Sur le terrain aux abords des points de deal, « on tombe parfois sur des ravitailleuses accompagnées de leurs enfants pour faire plus discret », relève un policier affecté dans les quartiers Nord de Marseille. Il en va de même pour les livreurs « Uber shit », parfois des « livreuses » aussi. Mais la parade n’aura été efficace qu’un temps.
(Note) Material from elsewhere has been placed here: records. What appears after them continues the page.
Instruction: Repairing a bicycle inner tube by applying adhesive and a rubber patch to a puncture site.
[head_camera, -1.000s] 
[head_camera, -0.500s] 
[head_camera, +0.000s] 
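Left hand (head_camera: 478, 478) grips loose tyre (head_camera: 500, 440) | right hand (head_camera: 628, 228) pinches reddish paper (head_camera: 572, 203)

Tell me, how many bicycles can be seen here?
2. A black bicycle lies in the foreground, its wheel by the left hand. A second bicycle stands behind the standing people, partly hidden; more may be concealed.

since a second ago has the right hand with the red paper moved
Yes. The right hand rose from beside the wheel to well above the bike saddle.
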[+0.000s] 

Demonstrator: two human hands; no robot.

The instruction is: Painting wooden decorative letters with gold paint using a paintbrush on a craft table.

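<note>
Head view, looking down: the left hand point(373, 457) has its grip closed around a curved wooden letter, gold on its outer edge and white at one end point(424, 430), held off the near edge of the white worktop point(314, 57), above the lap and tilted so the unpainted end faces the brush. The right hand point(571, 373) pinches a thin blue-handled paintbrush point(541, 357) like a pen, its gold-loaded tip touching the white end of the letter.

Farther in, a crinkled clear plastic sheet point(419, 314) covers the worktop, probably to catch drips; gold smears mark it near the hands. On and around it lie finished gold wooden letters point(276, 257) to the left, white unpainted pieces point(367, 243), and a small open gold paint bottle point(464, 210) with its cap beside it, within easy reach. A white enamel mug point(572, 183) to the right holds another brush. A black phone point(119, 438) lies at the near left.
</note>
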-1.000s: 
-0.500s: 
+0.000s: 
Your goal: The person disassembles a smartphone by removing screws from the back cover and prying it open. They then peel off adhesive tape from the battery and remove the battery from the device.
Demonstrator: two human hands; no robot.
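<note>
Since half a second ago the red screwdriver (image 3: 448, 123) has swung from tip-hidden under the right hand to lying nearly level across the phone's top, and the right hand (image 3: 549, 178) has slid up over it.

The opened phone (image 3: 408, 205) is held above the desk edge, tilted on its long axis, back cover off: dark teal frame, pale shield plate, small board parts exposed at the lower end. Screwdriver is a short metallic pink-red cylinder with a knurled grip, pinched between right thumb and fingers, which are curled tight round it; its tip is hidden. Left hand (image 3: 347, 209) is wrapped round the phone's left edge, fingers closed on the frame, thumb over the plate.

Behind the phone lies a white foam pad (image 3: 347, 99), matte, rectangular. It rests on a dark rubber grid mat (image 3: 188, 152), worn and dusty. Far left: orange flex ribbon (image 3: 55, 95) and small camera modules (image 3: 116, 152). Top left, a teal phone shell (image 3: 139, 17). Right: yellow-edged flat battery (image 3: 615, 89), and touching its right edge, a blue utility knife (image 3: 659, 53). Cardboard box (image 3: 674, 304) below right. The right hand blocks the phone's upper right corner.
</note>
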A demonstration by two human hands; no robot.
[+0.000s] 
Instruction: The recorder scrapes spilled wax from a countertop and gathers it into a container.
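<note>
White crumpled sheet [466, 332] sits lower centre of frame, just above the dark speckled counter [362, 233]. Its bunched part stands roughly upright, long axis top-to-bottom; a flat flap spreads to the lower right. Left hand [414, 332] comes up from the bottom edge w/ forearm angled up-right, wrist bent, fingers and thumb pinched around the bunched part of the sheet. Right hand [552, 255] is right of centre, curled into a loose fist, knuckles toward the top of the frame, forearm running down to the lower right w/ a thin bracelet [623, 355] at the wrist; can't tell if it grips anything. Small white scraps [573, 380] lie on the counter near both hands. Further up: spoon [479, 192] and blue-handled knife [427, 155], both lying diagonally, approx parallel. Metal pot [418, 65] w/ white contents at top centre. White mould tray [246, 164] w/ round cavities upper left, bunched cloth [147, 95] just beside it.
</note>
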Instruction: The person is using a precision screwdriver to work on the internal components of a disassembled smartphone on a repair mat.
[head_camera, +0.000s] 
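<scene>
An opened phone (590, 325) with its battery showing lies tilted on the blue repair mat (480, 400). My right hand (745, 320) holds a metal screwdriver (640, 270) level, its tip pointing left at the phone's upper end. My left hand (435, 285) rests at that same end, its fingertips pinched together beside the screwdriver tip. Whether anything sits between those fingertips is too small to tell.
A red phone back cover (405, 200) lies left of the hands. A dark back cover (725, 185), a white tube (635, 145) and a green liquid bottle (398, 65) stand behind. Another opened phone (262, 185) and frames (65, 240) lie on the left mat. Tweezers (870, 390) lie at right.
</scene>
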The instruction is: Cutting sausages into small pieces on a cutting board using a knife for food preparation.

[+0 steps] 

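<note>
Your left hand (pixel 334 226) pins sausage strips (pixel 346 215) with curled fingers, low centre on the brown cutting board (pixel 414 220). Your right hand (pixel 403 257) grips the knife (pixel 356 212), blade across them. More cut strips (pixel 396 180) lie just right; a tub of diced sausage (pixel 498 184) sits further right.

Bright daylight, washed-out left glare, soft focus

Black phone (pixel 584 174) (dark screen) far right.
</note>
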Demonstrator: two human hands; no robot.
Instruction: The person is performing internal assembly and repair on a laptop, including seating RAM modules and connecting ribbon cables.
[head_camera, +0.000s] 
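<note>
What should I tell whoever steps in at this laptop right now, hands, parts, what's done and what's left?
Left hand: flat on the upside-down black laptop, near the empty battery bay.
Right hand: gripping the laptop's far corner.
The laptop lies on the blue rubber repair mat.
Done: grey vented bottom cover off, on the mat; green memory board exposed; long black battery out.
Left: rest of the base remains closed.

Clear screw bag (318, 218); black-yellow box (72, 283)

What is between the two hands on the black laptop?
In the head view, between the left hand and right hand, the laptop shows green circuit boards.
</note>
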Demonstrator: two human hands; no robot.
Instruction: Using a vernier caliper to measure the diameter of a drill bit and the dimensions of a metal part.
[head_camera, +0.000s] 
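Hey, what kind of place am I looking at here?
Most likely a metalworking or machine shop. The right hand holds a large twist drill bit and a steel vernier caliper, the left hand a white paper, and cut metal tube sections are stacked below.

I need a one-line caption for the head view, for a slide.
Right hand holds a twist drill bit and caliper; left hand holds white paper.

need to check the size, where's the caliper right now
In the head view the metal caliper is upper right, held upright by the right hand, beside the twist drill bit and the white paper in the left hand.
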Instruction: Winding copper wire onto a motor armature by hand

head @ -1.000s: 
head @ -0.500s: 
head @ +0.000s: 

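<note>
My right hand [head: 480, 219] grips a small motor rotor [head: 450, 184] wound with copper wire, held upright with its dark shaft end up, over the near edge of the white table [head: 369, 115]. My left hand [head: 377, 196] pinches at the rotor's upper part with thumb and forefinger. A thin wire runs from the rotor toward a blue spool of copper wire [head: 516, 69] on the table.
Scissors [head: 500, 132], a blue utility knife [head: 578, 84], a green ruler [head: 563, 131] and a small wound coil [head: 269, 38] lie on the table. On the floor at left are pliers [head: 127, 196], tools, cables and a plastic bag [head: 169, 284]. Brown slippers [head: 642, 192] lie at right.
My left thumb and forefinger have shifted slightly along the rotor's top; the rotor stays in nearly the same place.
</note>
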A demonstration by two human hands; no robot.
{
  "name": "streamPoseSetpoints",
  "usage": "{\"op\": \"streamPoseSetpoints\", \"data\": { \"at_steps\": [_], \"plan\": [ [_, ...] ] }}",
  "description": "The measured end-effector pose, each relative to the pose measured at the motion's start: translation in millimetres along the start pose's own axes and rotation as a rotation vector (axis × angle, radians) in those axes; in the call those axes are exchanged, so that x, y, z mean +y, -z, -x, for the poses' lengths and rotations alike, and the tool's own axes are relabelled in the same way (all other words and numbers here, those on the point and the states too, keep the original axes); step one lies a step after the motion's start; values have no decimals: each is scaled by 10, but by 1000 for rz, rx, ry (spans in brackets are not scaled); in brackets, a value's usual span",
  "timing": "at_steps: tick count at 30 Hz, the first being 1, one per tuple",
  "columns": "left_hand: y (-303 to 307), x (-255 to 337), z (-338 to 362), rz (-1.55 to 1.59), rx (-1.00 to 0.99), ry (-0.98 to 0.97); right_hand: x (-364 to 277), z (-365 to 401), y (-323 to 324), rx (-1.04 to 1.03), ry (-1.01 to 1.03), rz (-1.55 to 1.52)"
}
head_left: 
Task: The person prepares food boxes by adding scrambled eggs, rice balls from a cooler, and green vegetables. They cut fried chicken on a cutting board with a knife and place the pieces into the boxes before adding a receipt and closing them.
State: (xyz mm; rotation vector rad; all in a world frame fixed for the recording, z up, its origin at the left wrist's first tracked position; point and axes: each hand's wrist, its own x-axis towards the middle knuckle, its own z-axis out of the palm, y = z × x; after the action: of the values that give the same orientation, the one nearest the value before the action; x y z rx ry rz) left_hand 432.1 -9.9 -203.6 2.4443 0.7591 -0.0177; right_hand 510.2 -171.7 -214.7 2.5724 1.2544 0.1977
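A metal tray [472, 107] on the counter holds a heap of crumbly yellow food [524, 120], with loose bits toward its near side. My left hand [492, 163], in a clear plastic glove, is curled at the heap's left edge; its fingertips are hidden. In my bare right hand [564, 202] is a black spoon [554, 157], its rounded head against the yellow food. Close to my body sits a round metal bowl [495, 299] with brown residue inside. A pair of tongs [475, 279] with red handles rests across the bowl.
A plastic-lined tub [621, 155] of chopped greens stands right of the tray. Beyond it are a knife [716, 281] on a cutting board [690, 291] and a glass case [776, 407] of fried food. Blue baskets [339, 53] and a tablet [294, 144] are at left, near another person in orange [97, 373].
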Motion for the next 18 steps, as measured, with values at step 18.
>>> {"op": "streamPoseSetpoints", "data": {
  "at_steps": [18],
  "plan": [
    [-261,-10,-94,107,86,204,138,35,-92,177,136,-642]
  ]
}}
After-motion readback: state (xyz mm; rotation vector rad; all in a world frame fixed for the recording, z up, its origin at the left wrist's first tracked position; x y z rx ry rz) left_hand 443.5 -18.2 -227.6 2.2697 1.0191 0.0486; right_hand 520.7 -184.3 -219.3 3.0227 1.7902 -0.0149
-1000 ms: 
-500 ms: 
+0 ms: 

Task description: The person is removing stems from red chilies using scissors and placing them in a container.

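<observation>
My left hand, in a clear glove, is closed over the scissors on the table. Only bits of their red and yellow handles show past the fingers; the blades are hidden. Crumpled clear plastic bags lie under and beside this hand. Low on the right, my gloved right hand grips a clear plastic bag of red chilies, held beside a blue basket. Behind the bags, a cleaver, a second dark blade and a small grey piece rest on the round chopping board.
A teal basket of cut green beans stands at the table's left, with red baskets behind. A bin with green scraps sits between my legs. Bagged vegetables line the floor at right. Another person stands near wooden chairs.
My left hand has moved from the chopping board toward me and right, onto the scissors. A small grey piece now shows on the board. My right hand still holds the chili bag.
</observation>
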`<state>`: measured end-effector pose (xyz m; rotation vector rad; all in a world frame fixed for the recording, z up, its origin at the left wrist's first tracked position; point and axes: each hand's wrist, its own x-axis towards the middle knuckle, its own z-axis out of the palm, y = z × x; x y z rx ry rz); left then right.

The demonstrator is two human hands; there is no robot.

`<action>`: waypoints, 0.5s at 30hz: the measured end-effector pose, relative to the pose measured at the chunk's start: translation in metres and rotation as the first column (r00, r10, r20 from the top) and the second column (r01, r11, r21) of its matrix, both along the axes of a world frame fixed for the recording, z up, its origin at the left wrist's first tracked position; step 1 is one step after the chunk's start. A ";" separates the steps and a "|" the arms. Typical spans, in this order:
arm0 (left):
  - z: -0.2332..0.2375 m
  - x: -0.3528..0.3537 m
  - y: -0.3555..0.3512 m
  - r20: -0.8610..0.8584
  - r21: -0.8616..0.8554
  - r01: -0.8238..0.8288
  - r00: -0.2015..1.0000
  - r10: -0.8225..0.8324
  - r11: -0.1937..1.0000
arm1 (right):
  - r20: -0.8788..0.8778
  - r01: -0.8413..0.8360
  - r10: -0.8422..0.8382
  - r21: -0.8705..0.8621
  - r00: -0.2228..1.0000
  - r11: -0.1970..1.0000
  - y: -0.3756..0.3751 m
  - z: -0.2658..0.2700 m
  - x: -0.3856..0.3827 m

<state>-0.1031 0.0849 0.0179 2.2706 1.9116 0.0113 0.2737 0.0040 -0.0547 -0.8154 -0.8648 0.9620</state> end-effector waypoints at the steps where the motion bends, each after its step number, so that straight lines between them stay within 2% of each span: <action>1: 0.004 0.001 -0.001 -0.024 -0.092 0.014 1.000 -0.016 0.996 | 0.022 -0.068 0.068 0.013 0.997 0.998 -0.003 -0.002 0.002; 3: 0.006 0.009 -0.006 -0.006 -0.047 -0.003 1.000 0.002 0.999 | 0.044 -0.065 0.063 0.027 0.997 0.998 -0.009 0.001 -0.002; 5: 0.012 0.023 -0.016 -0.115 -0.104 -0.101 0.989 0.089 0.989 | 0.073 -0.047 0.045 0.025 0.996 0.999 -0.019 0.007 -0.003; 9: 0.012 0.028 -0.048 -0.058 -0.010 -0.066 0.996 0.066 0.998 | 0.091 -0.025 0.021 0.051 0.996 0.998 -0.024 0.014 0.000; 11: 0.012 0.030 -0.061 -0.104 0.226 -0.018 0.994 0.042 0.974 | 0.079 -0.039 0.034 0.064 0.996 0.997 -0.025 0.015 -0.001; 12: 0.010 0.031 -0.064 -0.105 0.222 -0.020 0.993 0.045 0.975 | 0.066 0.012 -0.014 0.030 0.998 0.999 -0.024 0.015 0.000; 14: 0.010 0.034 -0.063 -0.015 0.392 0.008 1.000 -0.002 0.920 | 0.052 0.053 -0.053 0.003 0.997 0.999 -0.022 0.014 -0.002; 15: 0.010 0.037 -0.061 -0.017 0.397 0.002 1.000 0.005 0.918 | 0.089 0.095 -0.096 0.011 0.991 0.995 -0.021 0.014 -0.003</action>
Être une femme n’est désormais plus forcément un gage de discrétion pour échapper au soupçon des forces de l’ordre.

Plusieurs milliers d’euros de produit sur elle

Alors que quelque 1200 policiers et gendarmes sont mobilisés depuis ce mercredi et jusqu’au 31 janvier pour mener des opérations de contrôle en masse dans le département, ce soir du 28 janvier 2026, vers 21h, dans le 15e arrondissement de Marseille, ni la jeunesse, ni les atours n’auront permis à cette petite main du trafic d’échapper à l’attention d’une patrouille de police déployée dans le quartier de la Bricarde.

Lors de sa fouille, la jeune femme qui s’est avérée âgée de seulement 17 ans, a été trouvée en possession d’un demi-kilo de résine de cannabis, quelques dizaines de grammes d’herbe de la même essence, et pas moins d’une cinquantaine de grammes de cocaïne, soit l’équivalent au détail de plusieurs milliers d’euros de stupéfiants. En outre, 900€ en liquide ont été saisis sur la suspecte, qui a été interpellée et placée en garde à vue.